What pain medicine is

Pain medicine is the medical field dedicated to the assessment, diagnosis, and treatment of acute, chronic, oncologic, and neuropathic pain. In Brazil, it is practiced by physicians with training in areas of practice recognized by Brazil's Federal Council of Medicine (CFM) — primarily physical medicine and rehabilitation, anesthesiology with a sub-specialty in pain, and physician-led multidisciplinary pain clinics.

The contemporary definition of pain, revised by the International Association for the Study of Pain (IASP) in 2020, describes pain as "an unpleasant sensory and emotional experience associated with, or resembling that associated with, actual or potential tissue damage." This definition consolidates the biopsychosocial model: chronic pain is not merely a peripheral symptom but an integrated phenomenon involving the central nervous system, cognition, affect, and the patient's social context.

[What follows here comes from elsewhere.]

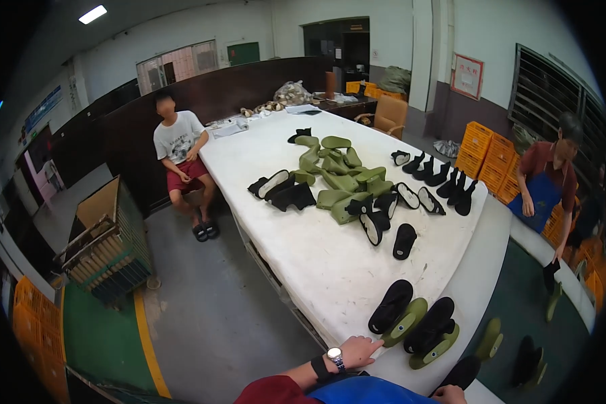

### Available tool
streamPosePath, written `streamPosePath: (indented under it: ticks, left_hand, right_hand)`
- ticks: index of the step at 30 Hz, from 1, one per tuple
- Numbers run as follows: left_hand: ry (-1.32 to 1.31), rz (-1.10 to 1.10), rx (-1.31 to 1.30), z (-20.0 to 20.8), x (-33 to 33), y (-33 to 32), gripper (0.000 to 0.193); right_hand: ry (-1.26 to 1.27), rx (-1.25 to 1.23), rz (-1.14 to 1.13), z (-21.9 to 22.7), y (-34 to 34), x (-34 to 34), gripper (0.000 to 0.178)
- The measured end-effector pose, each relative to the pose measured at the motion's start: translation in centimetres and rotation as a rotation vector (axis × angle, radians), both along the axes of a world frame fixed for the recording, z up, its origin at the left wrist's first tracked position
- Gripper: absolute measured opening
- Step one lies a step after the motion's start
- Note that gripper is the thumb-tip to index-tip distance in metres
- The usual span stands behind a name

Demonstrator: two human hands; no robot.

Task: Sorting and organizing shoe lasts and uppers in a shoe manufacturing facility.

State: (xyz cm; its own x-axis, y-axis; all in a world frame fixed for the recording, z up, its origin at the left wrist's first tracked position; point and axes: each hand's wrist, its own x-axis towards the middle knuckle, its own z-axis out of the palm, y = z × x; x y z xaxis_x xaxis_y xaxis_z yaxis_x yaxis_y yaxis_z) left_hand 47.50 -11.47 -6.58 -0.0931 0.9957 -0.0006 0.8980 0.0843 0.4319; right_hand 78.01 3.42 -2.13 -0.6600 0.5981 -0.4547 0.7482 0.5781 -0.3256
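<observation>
i'm touching a green sole (405, 324) with my left hand (357, 351), both hands' grip unclear, black shoes (391, 306) lined alongside, jumbled pile (347, 182) waiting beyond.

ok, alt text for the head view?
Left hand is at a green foot-shaped form at the near end of a white table; right hand, cut off by the lower edge, is beside a black shoe. Beyond: piled green forms, more black shoes.

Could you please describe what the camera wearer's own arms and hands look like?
The left hand is bare, with a silver wristwatch on a metal bracelet, a plain black wristband further up the forearm, and a dark red sleeve. The right hand is mostly cut off by the lower edge; its sleeve is out of view.
</observation>
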Motion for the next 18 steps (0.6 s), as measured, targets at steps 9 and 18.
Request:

The pain physician's role is to be the treatment coordinator — the one who assesses the dominant pain mechanism (nociceptive, neuropathic, nociplastic, myofascial), selects the appropriate modalities, prescribes the sequence, adjusts based on response, and integrates other disciplines when needed. Physical therapy, psychology, and nutrition, when indicated, enter the plan from the physician's prescription and under clinical coordination.

Principles of multimodal treatment

The concept of multimodal treatment is the main conceptual advance in pain medicine over the past three decades. Clinical trials and meta-analyses consistently show that combining modalities with distinct mechanisms — for example, exercise + dual antidepressant + medical acupuncture — produces modest additive effects, better tolerability, and lower exposure to high doses of any single isolated intervention.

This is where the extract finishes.